A Compact RDF Store using Suffix Arrays
Nieves Brisaboa, Ana Cerdeira, Antonio Fariña, and Gonzalo Navarro
RDF has become a standard format to describe resources in the Semantic Web and
other scenarios. RDF data is composed of triples (subject, predicate, object),
referring respectively to a resource, a property of that resource, and the
value of such property. Compact storage schemes allow fitting larger datasets
in main memory for faster processing. On the other hand, supporting efficient
SPARQL queries on RDF datasets requires index data structures to accompany the
data, which hampers compactness.

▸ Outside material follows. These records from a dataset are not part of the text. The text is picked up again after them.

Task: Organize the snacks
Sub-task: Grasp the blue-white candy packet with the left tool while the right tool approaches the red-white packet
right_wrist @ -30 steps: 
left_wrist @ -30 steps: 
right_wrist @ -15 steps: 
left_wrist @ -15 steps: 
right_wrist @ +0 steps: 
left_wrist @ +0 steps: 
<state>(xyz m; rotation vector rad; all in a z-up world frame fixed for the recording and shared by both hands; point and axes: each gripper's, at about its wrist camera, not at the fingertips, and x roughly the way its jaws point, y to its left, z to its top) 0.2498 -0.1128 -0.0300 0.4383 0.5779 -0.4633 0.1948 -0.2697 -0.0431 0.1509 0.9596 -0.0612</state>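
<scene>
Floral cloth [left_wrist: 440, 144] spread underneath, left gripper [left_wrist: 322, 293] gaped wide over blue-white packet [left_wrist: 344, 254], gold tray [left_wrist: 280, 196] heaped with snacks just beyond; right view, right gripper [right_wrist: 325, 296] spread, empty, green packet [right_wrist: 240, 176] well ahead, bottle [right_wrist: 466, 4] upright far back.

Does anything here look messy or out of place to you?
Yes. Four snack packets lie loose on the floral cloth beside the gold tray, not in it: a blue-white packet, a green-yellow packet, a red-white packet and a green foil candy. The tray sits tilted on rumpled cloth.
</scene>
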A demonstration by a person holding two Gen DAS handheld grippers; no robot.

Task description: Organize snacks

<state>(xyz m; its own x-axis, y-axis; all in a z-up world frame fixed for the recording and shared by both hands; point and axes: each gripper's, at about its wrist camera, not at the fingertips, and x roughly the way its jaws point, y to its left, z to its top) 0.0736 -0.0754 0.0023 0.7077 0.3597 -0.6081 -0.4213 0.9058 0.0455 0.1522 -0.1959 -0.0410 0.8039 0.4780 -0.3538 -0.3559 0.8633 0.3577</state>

As done for text collections, we introduce a
self-index for RDF data, which combines the data and its index in a single
representation that takes less space than the raw triples and efficiently
supports basic SPARQL queries. Our storage format, RDFCSA, builds on
compressed suffix arrays. Although there exist more compact representations of
RDF data, RDFCSA uses about half of the space of the raw data (and replaces
it) and displays much more robust and predictable query times around 1–2
microseconds per retrieved triple. RDFCSA is 3 orders of magnitude faster than
representations like MonetDB or RDF-3X, while using the same space as the
former and 6 times less space than the latter. It is also faster than the more
compact representations on most queries, in some cases by 2 orders of
magnitude.